**COLLECTED MATERIAL:**
┄┄┄┄┄┄┄┄┄┄┄┄┄┄┄┄┄┄┄┄

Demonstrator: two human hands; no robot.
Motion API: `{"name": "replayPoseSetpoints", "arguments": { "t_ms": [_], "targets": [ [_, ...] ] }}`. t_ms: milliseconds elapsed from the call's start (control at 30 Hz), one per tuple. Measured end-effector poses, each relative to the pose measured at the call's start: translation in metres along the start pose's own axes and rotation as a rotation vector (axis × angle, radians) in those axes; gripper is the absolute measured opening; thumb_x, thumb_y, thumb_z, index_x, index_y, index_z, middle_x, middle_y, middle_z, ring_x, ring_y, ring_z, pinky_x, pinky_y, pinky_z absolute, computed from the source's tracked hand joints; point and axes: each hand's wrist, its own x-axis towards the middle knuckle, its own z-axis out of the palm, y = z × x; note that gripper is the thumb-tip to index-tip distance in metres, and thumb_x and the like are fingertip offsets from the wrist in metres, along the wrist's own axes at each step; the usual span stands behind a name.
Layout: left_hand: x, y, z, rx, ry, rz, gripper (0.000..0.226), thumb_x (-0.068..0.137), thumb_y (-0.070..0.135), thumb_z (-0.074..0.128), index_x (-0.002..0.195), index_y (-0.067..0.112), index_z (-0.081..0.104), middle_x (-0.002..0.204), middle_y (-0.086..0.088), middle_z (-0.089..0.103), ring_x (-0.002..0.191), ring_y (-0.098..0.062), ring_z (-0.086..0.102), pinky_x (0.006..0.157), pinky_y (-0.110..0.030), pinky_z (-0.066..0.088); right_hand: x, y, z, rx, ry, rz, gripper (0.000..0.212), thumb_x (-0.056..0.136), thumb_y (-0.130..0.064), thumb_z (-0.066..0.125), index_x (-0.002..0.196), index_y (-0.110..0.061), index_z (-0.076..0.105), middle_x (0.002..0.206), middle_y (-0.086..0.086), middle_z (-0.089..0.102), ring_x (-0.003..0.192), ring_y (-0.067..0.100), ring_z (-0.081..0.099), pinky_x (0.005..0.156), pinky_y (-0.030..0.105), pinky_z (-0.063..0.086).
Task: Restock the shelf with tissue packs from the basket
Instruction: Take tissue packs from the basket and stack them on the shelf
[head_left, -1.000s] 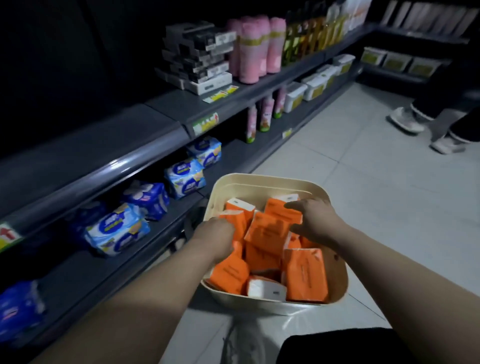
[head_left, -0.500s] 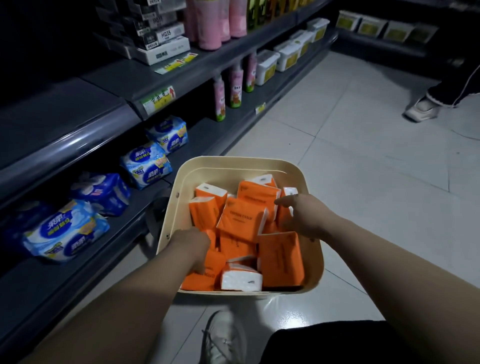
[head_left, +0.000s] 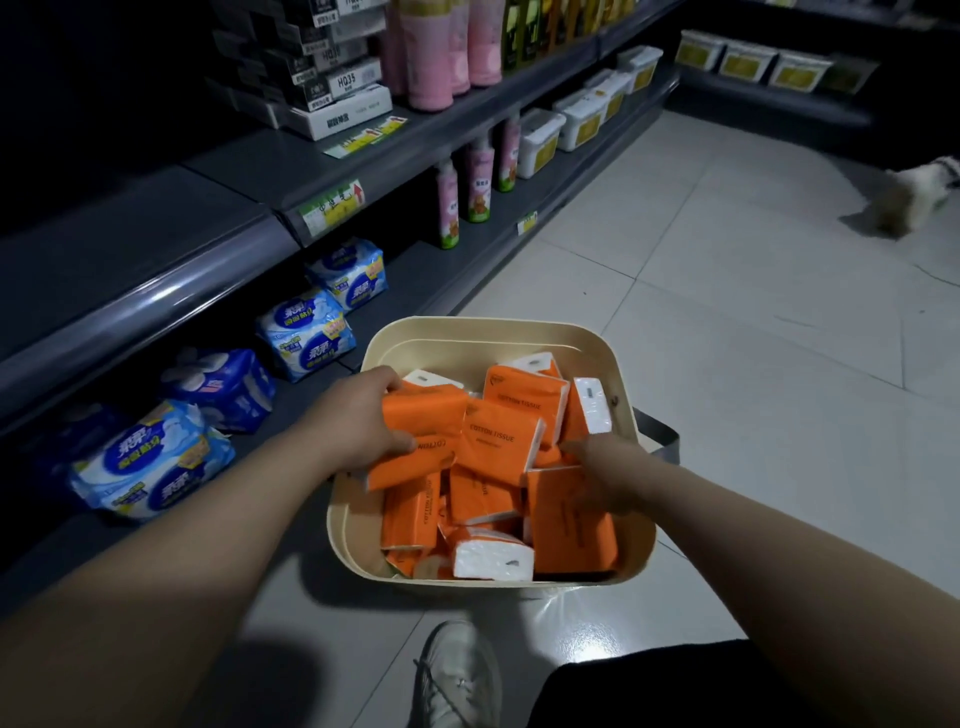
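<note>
The rounded plastic basket (head_left: 493, 332) is plain cream; the rectangular plastic-wrapped tissue packs (head_left: 498, 441) inside it are bright orange with white ends and dark lettering; the soft wrapped packs (head_left: 306, 338) on the dark grey metal shelf (head_left: 410, 275) are blue and white with yellow patches; the tall bottles (head_left: 431, 67) above are pink; the glossy floor tiles (head_left: 727, 312) are pale grey.

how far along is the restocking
Done: nothing visible; the shelf shows nothing orange. In hand: the left hand grips one orange pack in the basket; the right hand reaches among the other packs, grip unclear. Left: the whole basketful.
</note>
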Motion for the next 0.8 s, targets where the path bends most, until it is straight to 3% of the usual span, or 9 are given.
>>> {"name": "replayPoseSetpoints", "arguments": {
  "t_ms": [200,400,600,733,800],
  "targets": [
    [-0.007,0.002,-0.011,-0.110,0.001,-0.006,0.053,0.064,0.040,0.083,0.106,0.029,0.051,0.105,0.000,0.058,0.092,-0.019,0.056,0.073,-0.029,0.046,0.010,-0.004,0.003,-0.122,-0.062,0.025,0.054,0.080,-0.033,0.070,0.128,-0.021,0.048,0.127,0.006,0.054,0.115,0.027,0.053,0.097,0.040,0.048],
    [-0.021,0.001,-0.033,-0.156,0.061,-0.046,0.075,0.056,0.032,0.089,0.118,0.024,0.047,0.107,0.002,0.053,0.094,-0.017,0.051,0.074,-0.027,0.041,0.001,-0.018,-0.019,-0.136,-0.112,-0.023,0.057,0.080,-0.022,0.072,0.131,-0.017,0.045,0.127,0.006,0.052,0.114,0.026,0.054,0.097,0.037,0.047],
    [-0.042,-0.013,-0.066,-0.102,0.190,-0.097,0.055,0.058,0.032,0.087,0.097,0.015,0.053,0.092,-0.001,0.055,0.086,-0.021,0.053,0.069,-0.029,0.041,-0.022,-0.046,-0.075,0.002,0.254,-0.107,0.042,0.079,-0.017,0.062,0.118,-0.022,0.049,0.108,0.007,0.057,0.087,0.023,0.053,0.068,0.030,0.042],
    [-0.066,-0.030,-0.096,-0.172,0.288,-0.095,0.048,0.075,0.033,0.076,0.109,0.009,0.052,0.104,-0.009,0.061,0.094,-0.026,0.058,0.077,-0.032,0.045,-0.041,-0.094,-0.106,0.179,0.474,-0.248,0.047,0.079,-0.024,0.064,0.122,-0.022,0.046,0.106,0.005,0.046,0.091,0.026,0.052,0.073,0.030,0.039],
    [-0.082,-0.041,-0.110,-0.160,0.300,-0.113,0.052,0.085,0.035,0.066,0.121,0.007,0.042,0.113,-0.011,0.056,0.092,-0.028,0.060,0.068,-0.031,0.048,-0.046,-0.117,-0.119,0.241,0.574,-0.310,0.052,0.078,-0.021,0.062,0.126,-0.019,0.043,0.112,0.010,0.048,0.099,0.033,0.055,0.080,0.032,0.043]
  ]
}}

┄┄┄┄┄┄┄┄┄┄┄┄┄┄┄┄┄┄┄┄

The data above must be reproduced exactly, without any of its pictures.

Demonstrator: two human hands; no robot.
Motion API: `{"name": "replayPoseSetpoints", "arguments": { "t_ms": [_], "targets": [ [_, ...] ] }}`. t_ms: milliseconds elapsed from the call's start (control at 30 Hz), one per tuple. Measured end-effector poses, each relative to the pose measured at the call's start: translation in metres along the start pose's own axes and rotation as a rotation vector (axis × angle, radians) in those axes; gripper is the absolute measured opening; thumb_x, thumb_y, thumb_z, index_x, index_y, index_z, middle_x, middle_y, middle_z, ring_x, ring_y, ring_z, pinky_x, pinky_y, pinky_z absolute, computed from the source's tracked hand joints; point and axes: each hand's wrist, its own x-axis towards the middle knuckle, its own z-axis out of the palm, y = z × x; note that gripper is the thumb-tip to index-tip distance in metres, and thumb_x and the like are fingertip offsets from the wrist in metres, along the wrist's own axes at each step; the usual span stands behind a name.
Layout: left_hand: x, y, z, rx, ry, rz, gripper (0.000..0.226), thumb_x (-0.068..0.137), thumb_y (-0.070..0.135), thumb_z (-0.074..0.128), index_x (-0.002..0.195), index_y (-0.067..0.112), index_z (-0.081..0.104), middle_x (-0.002..0.204), middle_y (-0.086..0.088), middle_z (-0.089..0.103), ring_x (-0.002..0.191), ring_y (-0.098..0.062), ring_z (-0.086..0.102), pinky_x (0.006..0.157), pinky_y (-0.110..0.030), pinky_z (-0.066..0.088); right_hand: x, y, z, rx, ry, rz, gripper (0.000..0.212), thumb_x (-0.056..0.136), thumb_y (-0.130..0.064), thumb_z (-0.066..0.125), index_x (-0.002..0.196), index_y (-0.110..0.061), index_z (-0.076..0.105), middle_x (0.002..0.206), middle_y (-0.086..0.086), middle_z (-0.089..0.102), ring_x (-0.003..0.192), ring_y (-0.067..0.100), ring_z (-0.081..0.099), pinky_x (0.005..0.156), pinky_y (-0.030..0.105), pinky_z (-0.063..0.086).
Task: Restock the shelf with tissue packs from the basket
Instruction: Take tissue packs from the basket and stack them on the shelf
[head_left, -1.000s] 
[head_left, -0.500s] 
[head_left, +0.000s] 
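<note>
The rounded plastic basket (head_left: 493, 332) is plain cream; the rectangular plastic-wrapped tissue packs (head_left: 498, 441) inside it are bright orange with white ends and dark lettering; the soft wrapped packs (head_left: 306, 338) on the dark grey metal shelf (head_left: 410, 275) are blue and white with yellow patches; the tall bottles (head_left: 431, 67) above are pink; the glossy floor tiles (head_left: 727, 312) are pale grey.

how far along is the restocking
Done: nothing visible; the shelf shows nothing orange. In hand: the left hand grips one orange pack in the basket; the right hand reaches among the other packs, grip unclear. Left: the whole basketful.
</note>
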Motion for the next 0.8 s, targets where the path bends most, until it is straight to 3% of the usual span, or 9 are given.
>>> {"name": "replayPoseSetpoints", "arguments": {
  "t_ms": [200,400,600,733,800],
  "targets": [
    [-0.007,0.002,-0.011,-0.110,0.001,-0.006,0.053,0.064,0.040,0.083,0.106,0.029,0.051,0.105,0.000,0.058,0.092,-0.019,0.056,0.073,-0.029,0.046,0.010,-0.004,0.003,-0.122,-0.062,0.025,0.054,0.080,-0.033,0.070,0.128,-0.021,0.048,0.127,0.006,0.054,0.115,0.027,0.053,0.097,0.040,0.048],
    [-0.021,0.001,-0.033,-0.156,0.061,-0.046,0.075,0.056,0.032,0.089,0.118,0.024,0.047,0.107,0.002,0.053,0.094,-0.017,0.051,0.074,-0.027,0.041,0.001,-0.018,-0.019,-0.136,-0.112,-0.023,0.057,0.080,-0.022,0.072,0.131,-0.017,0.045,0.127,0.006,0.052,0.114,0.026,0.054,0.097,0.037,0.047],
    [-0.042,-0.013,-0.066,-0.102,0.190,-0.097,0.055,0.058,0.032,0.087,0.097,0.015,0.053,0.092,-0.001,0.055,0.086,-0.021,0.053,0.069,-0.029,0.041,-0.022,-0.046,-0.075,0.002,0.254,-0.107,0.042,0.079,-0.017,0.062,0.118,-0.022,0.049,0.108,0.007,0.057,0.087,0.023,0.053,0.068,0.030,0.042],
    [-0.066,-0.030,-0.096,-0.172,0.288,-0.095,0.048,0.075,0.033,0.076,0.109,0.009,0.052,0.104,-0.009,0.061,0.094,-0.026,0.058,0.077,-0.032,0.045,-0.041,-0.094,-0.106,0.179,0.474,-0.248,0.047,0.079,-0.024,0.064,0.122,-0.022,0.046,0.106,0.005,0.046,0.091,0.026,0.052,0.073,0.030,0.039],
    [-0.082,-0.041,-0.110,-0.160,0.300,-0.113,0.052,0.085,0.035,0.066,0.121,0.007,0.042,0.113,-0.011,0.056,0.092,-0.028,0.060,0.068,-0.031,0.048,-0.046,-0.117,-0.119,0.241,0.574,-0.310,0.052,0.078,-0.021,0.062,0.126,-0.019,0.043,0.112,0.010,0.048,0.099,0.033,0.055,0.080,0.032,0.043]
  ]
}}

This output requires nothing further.